Uzyskanie planowanych przychodów z prywatyzacji w 2009 r. będzie nie lada wyzwaniem. Jak przyznaje wiceminister skarbu Krzysztof Żuk, spółki mogą w tej chwili liczyć wyłącznie na inwestorów branżowych
– Przygotowujemy ofertę PGE, choć ostateczne decyzje odnośnie debiutu jeszcze nie zapadły – mówił cytowany przez dziennik Krzysztof Żuk. – Chcemy też dokończyć prywatyzację Enei, o ile rozwiązania zaproponowane przez doradców będą satysfakcjonujące.
Inne transakcje, z których skarb chce uzyskać planowane 12 mld zł, to sprzedaż resztówek energetycznych na rzecz Vatenfalla i udziałów w GPW inwestorowi branżowemu. Reszta środków ma pochodzić z ok. 300 drobniejszych projektów, które dziś są na różnych etapach zaawansowania. Trwają też wyceny pierwszej grupy spółek chemicznych (ZAT, ZAK, Ciech) – doradca ma skończyć pracę w II kwartale - informuje "Rz".
W 2008 r. resort skarbu zrealizował 117 projektów prywatyzacyjnych. Kolejnych 59 nie udało się jednak zamknąć, bo nie wyłoniono inwestora. Większość tych niedokończonych transakcji przypadła na ostatni kwartał ubiegłego roku.

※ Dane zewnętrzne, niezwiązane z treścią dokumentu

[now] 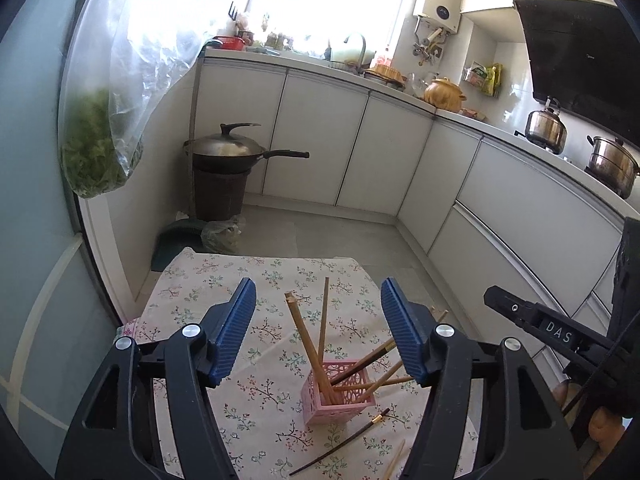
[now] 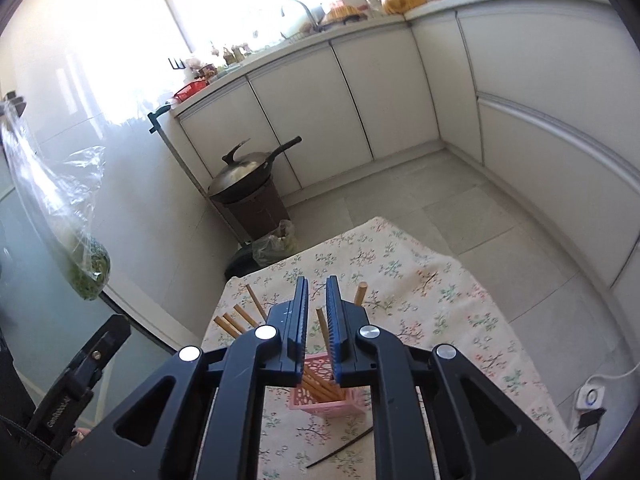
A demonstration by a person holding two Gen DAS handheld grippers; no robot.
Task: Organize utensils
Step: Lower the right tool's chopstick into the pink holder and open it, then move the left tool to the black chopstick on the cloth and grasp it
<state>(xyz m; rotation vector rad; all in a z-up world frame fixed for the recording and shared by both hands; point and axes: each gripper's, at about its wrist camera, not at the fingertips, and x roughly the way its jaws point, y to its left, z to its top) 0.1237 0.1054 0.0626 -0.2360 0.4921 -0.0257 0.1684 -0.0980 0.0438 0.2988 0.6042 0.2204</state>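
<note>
- Holder (image 1: 340,394): pink plastic, pierced lattice walls, matt.
- Chopsticks (image 1: 308,340): pale wood, dull; one dark chopstick (image 1: 340,446) glossy, lacquered.
- Tablecloth (image 1: 200,280): floral cloth, matt.
- Left gripper (image 1: 318,332): ribbed blue pads, black plastic.
- Wok (image 1: 224,150): worn metal.
</note>
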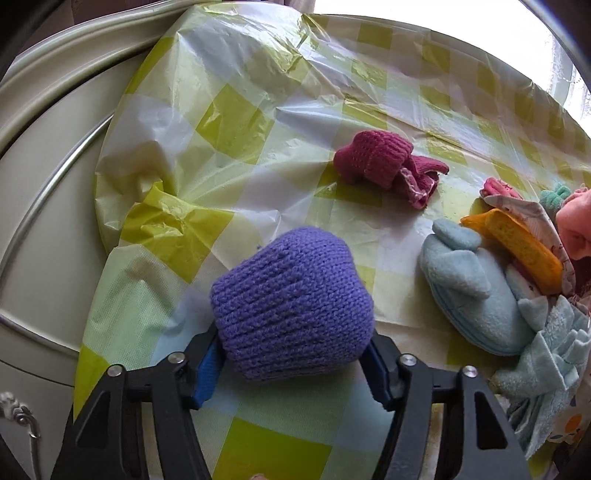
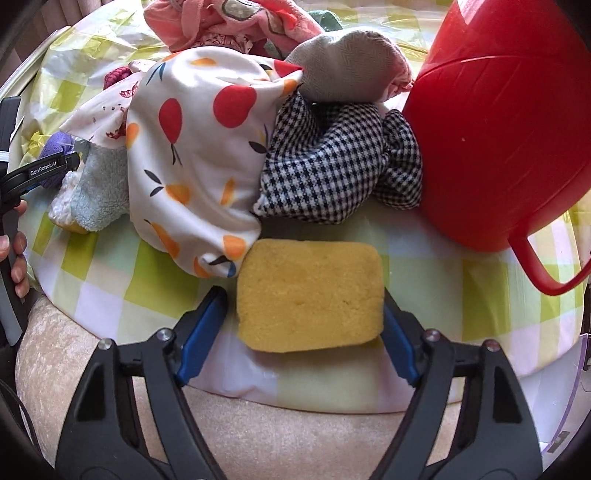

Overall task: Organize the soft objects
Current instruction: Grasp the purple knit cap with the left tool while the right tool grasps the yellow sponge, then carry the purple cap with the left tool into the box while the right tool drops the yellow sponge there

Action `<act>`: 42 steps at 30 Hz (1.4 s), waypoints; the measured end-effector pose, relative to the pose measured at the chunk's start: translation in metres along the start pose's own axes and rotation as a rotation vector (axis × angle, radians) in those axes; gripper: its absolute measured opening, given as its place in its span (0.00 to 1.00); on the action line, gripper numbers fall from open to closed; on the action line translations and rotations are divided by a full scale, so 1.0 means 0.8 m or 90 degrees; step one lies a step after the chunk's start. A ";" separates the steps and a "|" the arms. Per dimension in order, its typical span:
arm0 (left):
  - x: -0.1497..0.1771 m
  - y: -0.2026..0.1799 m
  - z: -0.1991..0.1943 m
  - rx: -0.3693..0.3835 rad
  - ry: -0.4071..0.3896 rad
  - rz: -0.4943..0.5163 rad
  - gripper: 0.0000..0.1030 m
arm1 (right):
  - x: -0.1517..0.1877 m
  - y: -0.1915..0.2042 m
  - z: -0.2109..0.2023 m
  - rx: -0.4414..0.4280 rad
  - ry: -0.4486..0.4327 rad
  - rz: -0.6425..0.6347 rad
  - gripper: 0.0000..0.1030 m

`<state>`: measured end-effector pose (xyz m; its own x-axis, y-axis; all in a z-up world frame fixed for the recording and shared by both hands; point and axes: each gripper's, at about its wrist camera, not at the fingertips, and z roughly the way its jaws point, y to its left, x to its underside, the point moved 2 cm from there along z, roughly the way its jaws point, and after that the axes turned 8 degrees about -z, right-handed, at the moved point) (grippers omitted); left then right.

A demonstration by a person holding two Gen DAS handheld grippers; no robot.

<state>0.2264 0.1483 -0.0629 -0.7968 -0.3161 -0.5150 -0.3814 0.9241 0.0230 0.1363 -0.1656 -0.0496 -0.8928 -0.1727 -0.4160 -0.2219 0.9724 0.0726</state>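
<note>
My left gripper (image 1: 293,354) is shut on a purple knitted piece (image 1: 291,302) and holds it above the checked tablecloth (image 1: 229,122). A magenta knitted piece (image 1: 388,162) lies further back. A light blue fleece slipper (image 1: 476,291) and an orange sponge (image 1: 517,247) lie at the right. My right gripper (image 2: 308,328) is shut on a yellow sponge (image 2: 308,295) near the table's front edge. Behind it lies a heap of cloths: a fruit-print one (image 2: 199,147), a black-and-white checked one (image 2: 332,166) and pink ones (image 2: 221,22).
A red plastic bucket (image 2: 498,129) lies tipped on its side at the right of the heap. A cream cabinet (image 1: 48,166) stands left of the table. A beige cushion (image 2: 258,424) is below the table's front edge. The left gripper also shows at the left of the right wrist view (image 2: 40,173).
</note>
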 end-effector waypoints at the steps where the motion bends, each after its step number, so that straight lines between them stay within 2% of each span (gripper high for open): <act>1: -0.001 0.003 -0.002 0.008 -0.002 -0.003 0.59 | -0.013 0.004 0.009 0.005 0.002 -0.005 0.75; 2: -0.001 0.004 -0.005 0.017 -0.003 -0.004 0.57 | -0.015 0.004 0.009 0.001 -0.004 -0.004 0.66; 7: 0.010 0.013 -0.039 0.065 -0.022 -0.011 0.56 | -0.014 0.001 0.010 -0.030 -0.020 -0.005 0.63; 12: 0.032 0.009 -0.092 0.069 -0.044 0.002 0.56 | -0.004 -0.006 -0.016 -0.035 -0.074 -0.008 0.62; 14: 0.048 -0.002 -0.120 0.096 -0.044 0.012 0.56 | 0.004 -0.013 -0.029 -0.033 -0.095 -0.002 0.62; 18: 0.093 -0.063 -0.175 0.171 -0.041 0.068 0.56 | 0.028 -0.036 -0.057 -0.003 -0.114 0.017 0.62; 22: 0.144 -0.140 -0.212 0.253 -0.006 0.114 0.56 | 0.059 -0.076 -0.087 0.043 -0.123 0.058 0.62; 25: 0.189 -0.200 -0.235 0.295 0.020 0.161 0.56 | 0.083 -0.111 -0.108 0.077 -0.123 0.091 0.62; 26: 0.202 -0.218 -0.240 0.311 0.030 0.174 0.56 | 0.096 -0.123 -0.115 0.091 -0.120 0.101 0.62; 27: 0.215 -0.237 -0.247 0.327 0.036 0.190 0.56 | 0.130 -0.136 -0.142 0.108 -0.119 0.112 0.62; 33: 0.271 -0.327 -0.281 0.377 0.047 0.277 0.56 | 0.194 -0.203 -0.183 0.194 -0.083 0.160 0.62; 42: 0.339 -0.412 -0.305 0.423 0.084 0.375 0.56 | 0.255 -0.268 -0.226 0.267 -0.046 0.227 0.62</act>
<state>0.0214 -0.2948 -0.0010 -0.8410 0.2641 -0.4722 0.4231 0.8650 -0.2696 -0.0690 -0.4375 0.0142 -0.8517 0.1754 -0.4939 0.2776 0.9503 -0.1412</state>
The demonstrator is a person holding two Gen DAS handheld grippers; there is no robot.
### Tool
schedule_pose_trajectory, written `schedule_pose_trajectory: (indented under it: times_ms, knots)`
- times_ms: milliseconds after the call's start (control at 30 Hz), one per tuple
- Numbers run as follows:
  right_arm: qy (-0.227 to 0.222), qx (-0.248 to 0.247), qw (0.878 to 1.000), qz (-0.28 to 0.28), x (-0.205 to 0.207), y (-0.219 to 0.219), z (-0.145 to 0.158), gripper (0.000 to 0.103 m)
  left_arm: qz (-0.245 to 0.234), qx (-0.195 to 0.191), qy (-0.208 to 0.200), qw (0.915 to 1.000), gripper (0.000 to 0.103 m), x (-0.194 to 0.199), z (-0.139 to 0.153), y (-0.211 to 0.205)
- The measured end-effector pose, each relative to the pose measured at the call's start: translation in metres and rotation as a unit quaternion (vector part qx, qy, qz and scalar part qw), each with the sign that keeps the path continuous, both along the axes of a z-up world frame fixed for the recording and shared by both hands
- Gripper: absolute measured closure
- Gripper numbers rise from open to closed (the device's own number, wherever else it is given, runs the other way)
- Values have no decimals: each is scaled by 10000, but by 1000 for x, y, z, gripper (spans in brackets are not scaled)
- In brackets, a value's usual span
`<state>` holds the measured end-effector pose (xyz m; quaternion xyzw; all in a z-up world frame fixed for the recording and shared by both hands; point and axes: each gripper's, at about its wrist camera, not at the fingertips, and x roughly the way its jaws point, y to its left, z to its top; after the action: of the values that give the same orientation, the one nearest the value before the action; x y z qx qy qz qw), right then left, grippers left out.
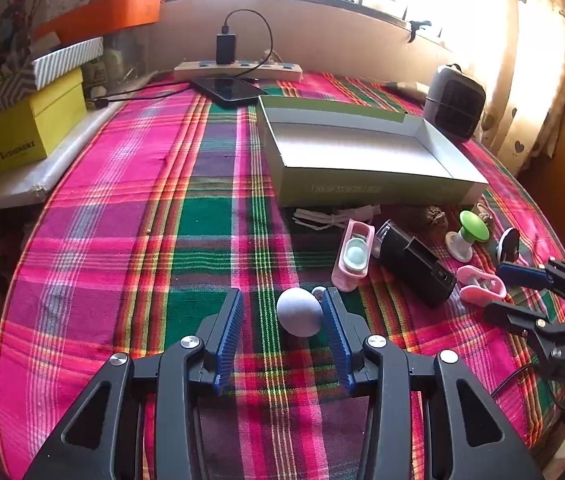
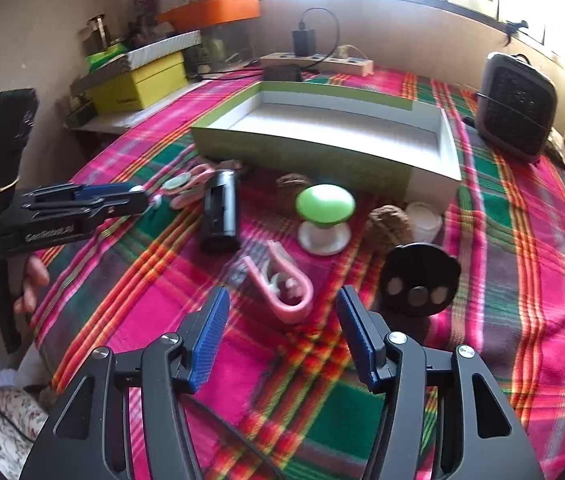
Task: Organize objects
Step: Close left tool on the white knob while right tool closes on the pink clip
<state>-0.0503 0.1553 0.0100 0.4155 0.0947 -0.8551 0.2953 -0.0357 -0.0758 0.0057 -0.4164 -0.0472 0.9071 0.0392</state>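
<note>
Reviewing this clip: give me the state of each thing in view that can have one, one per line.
Green box: open, nothing visible inside.
Left hand-held gripper: open, grey ball between its pads, gap on one side.
Right hand-held gripper: open, pink clip just ahead, not gripped.
Black charger: plugged into the power strip.
Green-topped knob: upright.
Black cylinder: lying on its side.

Pink, green and red plaid cloth (image 1: 130, 208); green-walled, white-lined box (image 1: 362, 190); lilac ball (image 1: 299, 312); far-left yellow box (image 1: 22, 136); green-capped white knob (image 2: 324, 210).
</note>
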Motion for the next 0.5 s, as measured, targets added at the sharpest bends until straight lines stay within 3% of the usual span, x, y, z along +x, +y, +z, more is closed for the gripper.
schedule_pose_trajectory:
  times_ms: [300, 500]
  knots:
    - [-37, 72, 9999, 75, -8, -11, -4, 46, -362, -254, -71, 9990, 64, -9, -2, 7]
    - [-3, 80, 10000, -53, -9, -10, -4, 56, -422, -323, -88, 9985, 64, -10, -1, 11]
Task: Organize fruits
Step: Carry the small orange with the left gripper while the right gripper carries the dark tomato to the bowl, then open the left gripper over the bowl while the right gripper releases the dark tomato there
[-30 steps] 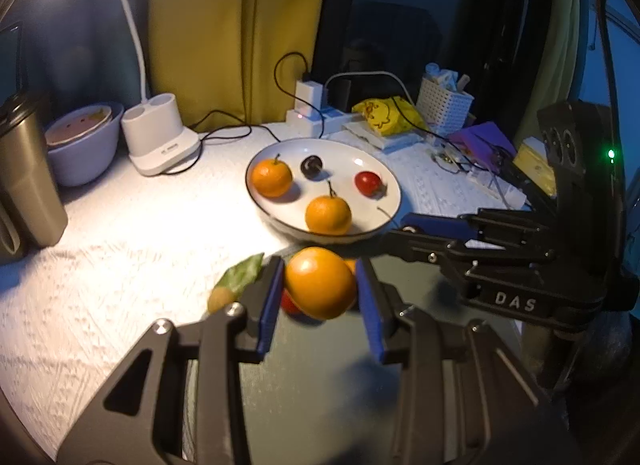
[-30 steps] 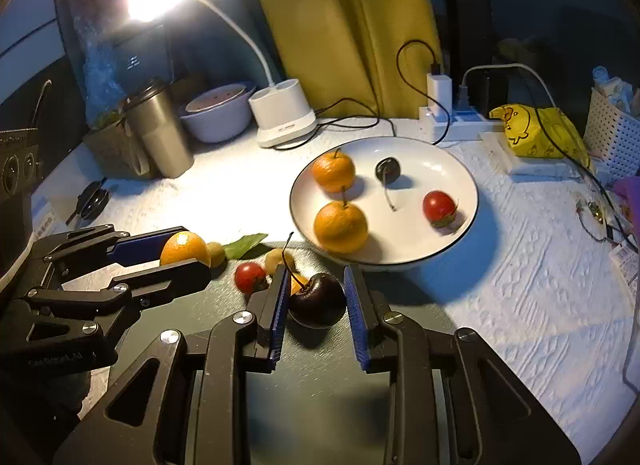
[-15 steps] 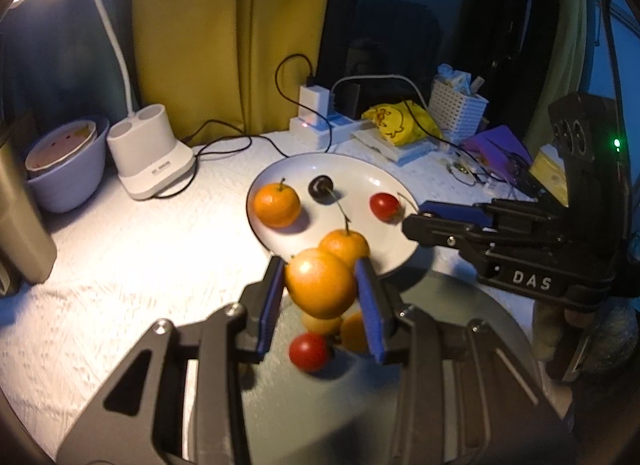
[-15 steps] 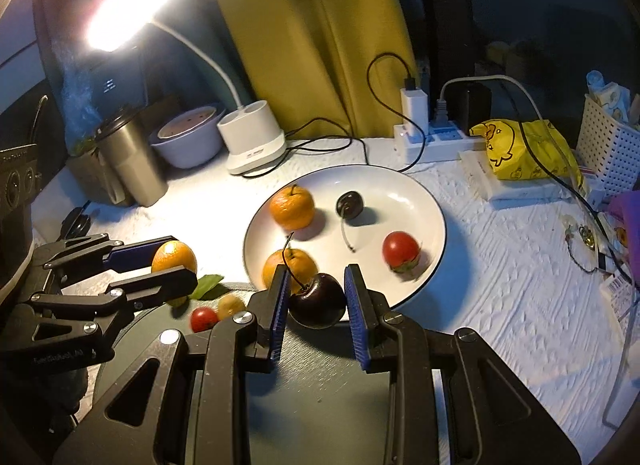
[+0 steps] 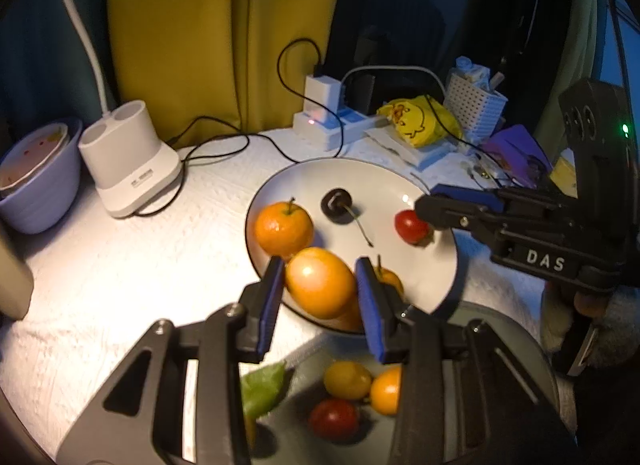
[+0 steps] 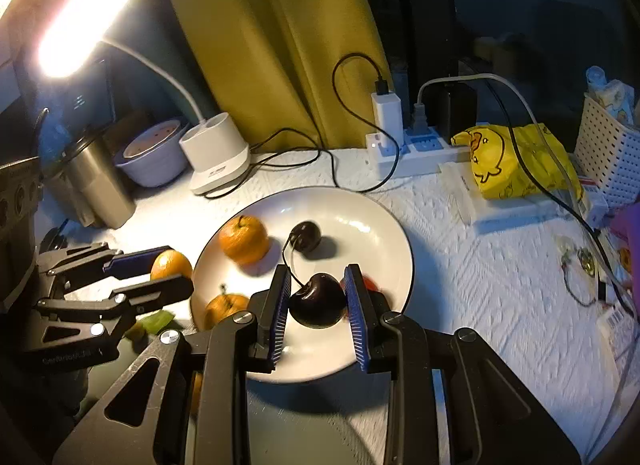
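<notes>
My left gripper (image 5: 320,285) is shut on a small orange (image 5: 320,283), held above the near rim of the white plate (image 5: 436,289). My right gripper (image 6: 316,297) is shut on a dark cherry (image 6: 318,300), held over the white plate (image 6: 394,241). On the plate lie an orange (image 5: 283,228), a dark cherry (image 5: 337,201), a red cherry tomato (image 5: 410,227) and a second orange (image 5: 390,279) partly hidden behind my left fingers. A dark green tray (image 5: 504,329) near me carries a yellow fruit (image 5: 347,380), an orange one (image 5: 386,389), a red tomato (image 5: 334,419) and a green leaf (image 5: 262,387).
A white lamp base (image 5: 130,159) and a lilac bowl (image 5: 38,181) stand at the left, a steel tumbler (image 6: 98,181) beyond. At the back are a power strip with chargers and cables (image 6: 404,149), a yellow duck bag (image 6: 516,163) and a white basket (image 6: 610,151).
Both grippers have carried their fruit from over the dark tray forward to above the plate. The tray's loose fruit has dropped toward the bottom of the left wrist view.
</notes>
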A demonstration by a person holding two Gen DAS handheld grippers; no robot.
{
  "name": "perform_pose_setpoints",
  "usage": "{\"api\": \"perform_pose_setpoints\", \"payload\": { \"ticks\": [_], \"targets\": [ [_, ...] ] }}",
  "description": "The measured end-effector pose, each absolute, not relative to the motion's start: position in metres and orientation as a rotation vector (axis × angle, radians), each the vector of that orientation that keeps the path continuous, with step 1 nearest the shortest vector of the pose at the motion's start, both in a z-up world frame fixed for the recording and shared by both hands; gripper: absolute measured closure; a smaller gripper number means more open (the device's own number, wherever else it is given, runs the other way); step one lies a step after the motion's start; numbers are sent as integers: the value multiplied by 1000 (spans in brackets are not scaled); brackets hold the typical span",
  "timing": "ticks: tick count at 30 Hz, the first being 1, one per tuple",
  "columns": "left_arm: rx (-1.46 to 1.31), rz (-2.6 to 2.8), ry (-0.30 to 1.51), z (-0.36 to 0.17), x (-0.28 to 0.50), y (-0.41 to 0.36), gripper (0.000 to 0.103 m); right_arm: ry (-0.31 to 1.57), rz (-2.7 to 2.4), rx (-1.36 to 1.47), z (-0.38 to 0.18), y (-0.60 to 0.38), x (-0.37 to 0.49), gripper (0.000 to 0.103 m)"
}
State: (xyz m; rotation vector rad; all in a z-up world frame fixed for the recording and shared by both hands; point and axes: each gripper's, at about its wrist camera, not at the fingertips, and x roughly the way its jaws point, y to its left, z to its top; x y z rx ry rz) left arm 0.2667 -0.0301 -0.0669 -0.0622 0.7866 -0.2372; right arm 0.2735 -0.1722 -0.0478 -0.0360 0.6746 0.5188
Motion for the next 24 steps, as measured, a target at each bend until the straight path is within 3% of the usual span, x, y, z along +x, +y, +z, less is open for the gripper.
{"api": "perform_pose_setpoints", "payload": {
  "ticks": [18, 21, 24],
  "targets": [
    [-109, -239, 819, -83, 292, -22, 65, 697, 475, -23, -66, -158, 317, 73],
    [-113, -228, 806, -80, 288, -20, 64, 695, 461, -22, -66, -160, 317, 61],
    [-114, -217, 793, -75, 284, -18, 63, 684, 459, -20, -64, -161, 315, 59]
  ]
}}
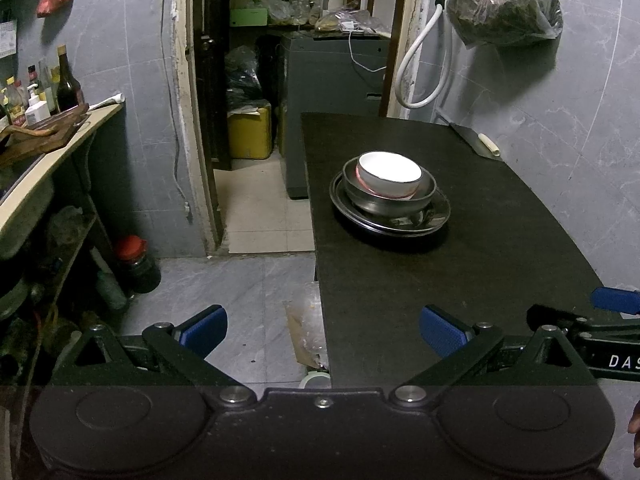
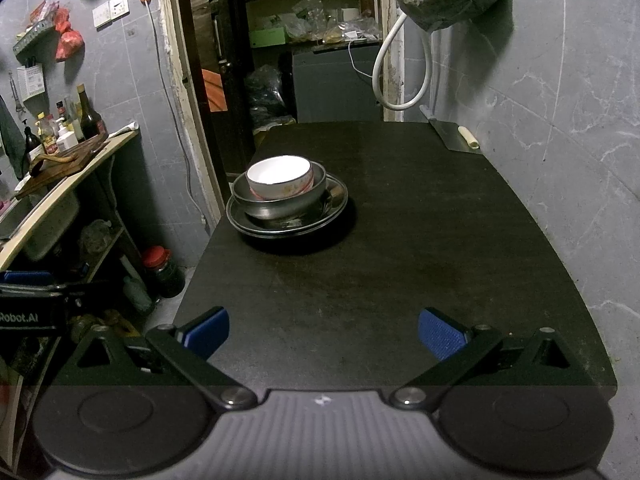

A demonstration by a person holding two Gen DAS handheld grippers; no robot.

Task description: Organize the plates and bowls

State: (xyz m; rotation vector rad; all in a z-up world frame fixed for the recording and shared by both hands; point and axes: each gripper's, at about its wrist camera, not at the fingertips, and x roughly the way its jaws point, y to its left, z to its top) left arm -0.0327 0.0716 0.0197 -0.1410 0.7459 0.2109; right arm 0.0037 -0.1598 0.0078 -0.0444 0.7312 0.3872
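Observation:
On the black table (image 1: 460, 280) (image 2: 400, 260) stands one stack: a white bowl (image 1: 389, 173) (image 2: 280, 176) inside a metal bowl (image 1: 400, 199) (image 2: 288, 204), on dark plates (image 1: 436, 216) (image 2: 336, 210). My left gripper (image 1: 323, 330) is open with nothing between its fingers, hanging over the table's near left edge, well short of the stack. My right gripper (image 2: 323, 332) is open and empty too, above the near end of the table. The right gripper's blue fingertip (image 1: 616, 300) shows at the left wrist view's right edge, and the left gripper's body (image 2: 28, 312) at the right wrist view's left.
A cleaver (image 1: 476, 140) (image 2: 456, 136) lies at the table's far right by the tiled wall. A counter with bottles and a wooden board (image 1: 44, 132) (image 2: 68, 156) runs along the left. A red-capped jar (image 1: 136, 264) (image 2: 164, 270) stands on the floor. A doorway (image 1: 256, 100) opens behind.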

– Mimo ograniczonego dostępu do inwestorów będziemy się starali pozyskać możliwie największe korzyści dla budżetu państwa i samych firm – mówił Żuk. – Liczymy zwłaszcza na inwestorów z Dalekiego Wschodu, bo teraz tylko tam jest kapitał do wzięcia. Nie ma obaw, by nie pojawili się oni w przypadku spółek energetycznych.